Exercise goal:
Print out the full material below, exact in every line, with no images included.

Input data:
- - - - - - -

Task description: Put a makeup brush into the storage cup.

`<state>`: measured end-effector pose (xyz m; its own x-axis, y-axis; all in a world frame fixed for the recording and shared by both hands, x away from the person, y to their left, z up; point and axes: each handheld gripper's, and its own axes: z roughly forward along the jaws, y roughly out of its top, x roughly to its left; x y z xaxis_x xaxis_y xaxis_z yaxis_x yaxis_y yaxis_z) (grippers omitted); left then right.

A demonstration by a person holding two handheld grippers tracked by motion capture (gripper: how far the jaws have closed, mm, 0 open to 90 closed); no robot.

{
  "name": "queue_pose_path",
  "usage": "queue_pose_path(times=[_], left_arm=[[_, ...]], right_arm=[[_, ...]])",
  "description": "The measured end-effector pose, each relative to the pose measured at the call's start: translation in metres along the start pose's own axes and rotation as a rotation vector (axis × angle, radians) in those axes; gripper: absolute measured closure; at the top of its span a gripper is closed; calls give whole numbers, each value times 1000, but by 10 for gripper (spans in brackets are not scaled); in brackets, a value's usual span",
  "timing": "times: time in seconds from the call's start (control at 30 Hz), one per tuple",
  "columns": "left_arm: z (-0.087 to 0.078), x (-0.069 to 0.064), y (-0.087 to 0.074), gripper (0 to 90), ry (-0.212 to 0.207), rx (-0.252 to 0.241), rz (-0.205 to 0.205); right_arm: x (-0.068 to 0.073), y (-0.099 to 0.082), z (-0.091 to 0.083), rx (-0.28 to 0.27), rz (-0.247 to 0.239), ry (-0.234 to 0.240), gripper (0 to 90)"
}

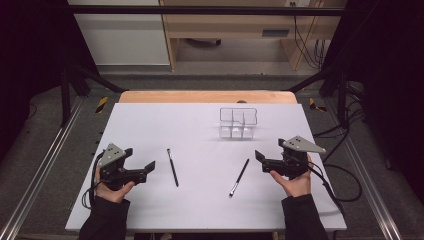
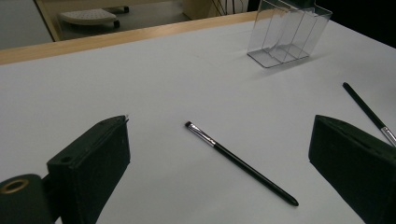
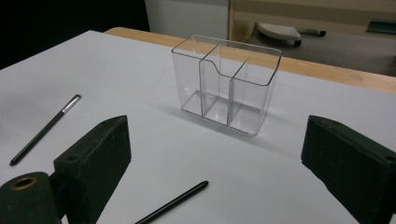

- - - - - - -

Your response:
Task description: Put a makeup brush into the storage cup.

`<state>`: measured end-effector pose (xyz m; its own x-axis, y-axis; all in a world frame fixed for the recording and shared by both hands, x away from the person, y to their left, z up; point and axes: each handheld gripper's, and its own axes: z roughly forward along the jaws, y roughly out of its top, x roughly to its left; x y z xaxis_x xaxis_y xaxis_z yaxis_x yaxis_y yaxis_z) (grippers omitted); left then right.

A demonstration by a person holding two handheld grippers tracked by motion capture (gripper: how far the jaws have closed, mm, 0 open to 90 closed); no robot.

{
  "name": "queue_pose_path",
  "usage": "queue_pose_path(times=[_], left_arm=[[_, ...]], right_arm=[[_, ...]])",
  "description": "The measured end-effector pose, each relative to the pose measured at the call's start: translation in metres along the start pose's own axes and rotation as a rotation vector (axis × angle, radians) in those axes; gripper: absolute measured closure; at the top of its span a gripper is closed; calls give whole numbers, each value times 1000, but by 10 for gripper (spans in brackets are not scaled); in brackets, a value's usual span",
  "timing": "times: time in seconds from the call's start (control at 30 Hz), one per tuple",
  "columns": "left_arm: z (-0.087 to 0.078), x (-0.069 to 0.064), y (-0.087 to 0.074), gripper (0 to 90), ry (-0.212 to 0.207), rx (-0.252 to 0.241), rz (-0.205 to 0.205); right_arm: x (-0.068 to 0.073), y (-0.099 to 0.082), z (-0.091 to 0.083), rx (-0.28 to 0.27), rz (-0.247 to 0.239), ry (-0.234 to 0.240), gripper (0 to 90)"
}

Nothing more is needed to complete the output.